- What to work on -
Starting with the line that has "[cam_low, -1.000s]" in the records below and ending with the line that has "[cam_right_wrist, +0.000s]", output those lines exactly and nothing more; omit the pictures.

————

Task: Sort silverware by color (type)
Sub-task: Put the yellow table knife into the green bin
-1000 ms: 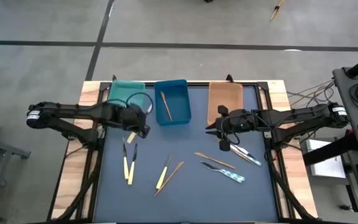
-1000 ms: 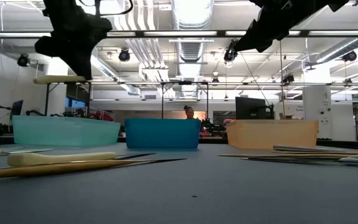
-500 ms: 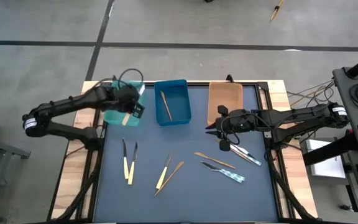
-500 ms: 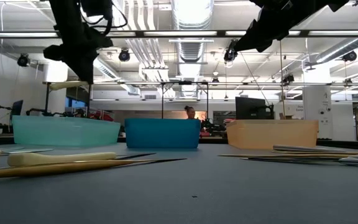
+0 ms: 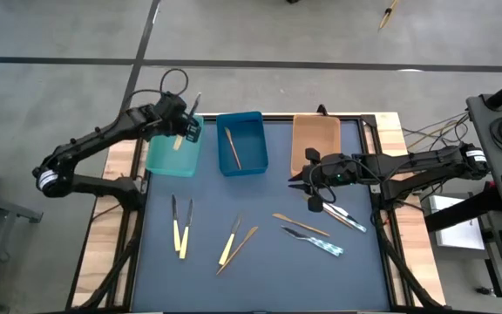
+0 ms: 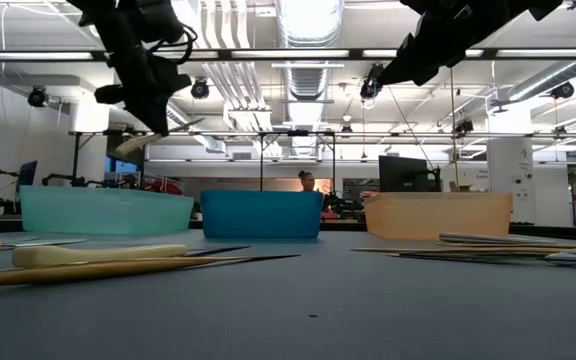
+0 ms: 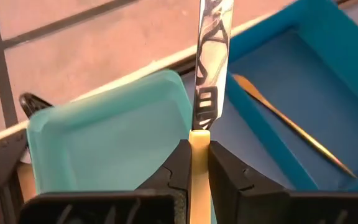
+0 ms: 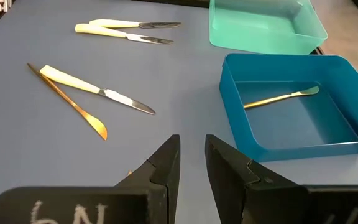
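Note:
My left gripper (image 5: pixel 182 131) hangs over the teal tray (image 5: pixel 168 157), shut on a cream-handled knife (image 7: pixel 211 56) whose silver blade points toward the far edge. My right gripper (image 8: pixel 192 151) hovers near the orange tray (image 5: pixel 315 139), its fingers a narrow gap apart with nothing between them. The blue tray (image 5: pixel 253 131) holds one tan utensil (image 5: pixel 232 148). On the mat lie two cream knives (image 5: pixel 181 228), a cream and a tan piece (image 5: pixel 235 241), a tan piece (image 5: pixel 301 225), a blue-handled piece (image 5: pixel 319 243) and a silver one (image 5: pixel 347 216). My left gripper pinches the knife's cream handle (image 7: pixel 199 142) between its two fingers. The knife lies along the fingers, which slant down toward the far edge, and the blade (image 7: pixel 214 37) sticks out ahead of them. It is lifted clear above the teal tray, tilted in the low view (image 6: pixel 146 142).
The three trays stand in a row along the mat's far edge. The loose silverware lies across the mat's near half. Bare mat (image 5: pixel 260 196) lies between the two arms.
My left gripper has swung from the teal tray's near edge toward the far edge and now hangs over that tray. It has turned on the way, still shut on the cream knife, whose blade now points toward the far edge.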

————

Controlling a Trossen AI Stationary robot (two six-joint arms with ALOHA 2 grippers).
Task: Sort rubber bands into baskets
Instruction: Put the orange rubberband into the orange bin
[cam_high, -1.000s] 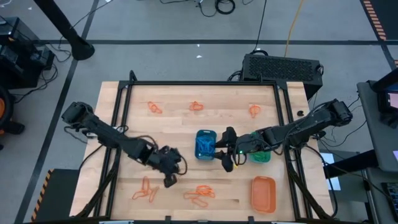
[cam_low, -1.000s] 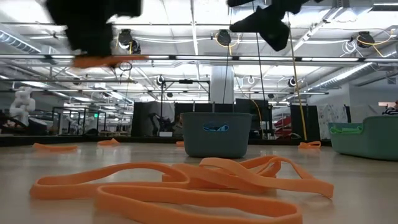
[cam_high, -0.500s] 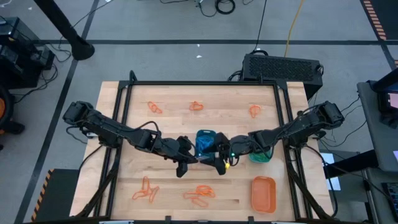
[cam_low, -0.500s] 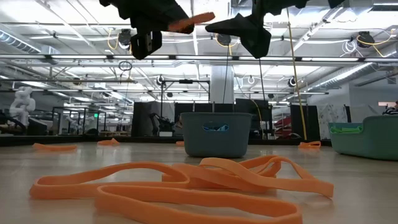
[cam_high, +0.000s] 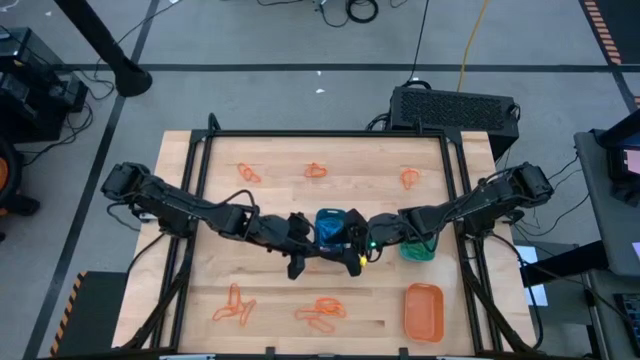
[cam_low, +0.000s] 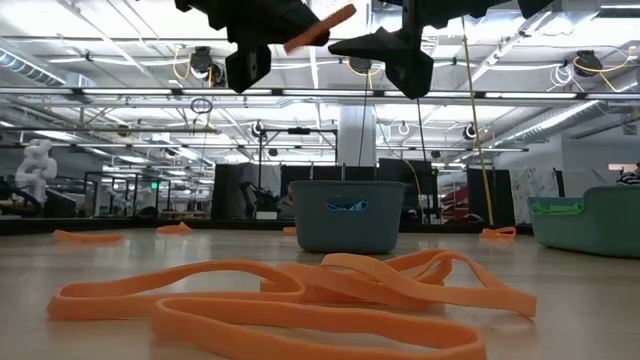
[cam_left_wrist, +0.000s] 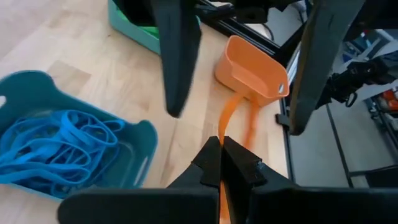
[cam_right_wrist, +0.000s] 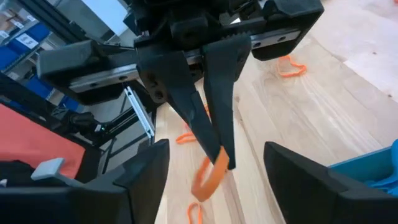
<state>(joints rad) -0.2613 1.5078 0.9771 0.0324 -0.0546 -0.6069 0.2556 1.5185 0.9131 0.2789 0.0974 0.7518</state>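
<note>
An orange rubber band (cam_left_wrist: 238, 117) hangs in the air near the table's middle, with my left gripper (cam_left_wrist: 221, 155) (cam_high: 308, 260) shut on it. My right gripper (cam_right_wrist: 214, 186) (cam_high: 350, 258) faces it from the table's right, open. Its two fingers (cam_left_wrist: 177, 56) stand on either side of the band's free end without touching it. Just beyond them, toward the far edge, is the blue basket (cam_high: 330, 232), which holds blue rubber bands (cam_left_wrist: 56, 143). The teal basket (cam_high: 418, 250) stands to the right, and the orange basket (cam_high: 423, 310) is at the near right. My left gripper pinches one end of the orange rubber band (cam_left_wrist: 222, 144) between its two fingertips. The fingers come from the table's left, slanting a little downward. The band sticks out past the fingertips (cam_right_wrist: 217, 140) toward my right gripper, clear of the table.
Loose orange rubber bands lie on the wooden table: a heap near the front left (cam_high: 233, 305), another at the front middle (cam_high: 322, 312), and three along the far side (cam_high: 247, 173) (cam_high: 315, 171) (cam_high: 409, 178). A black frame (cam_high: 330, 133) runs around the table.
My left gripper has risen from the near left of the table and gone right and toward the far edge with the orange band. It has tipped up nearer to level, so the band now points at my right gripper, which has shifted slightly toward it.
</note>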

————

- Solution to this exercise -
[cam_low, -1.000s] 
[cam_high, -0.500s] 
[cam_low, -0.500s] 
[cam_high, +0.000s] 
[cam_low, +0.000s] 
[cam_left_wrist, +0.000s] 
[cam_right_wrist, +0.000s] 

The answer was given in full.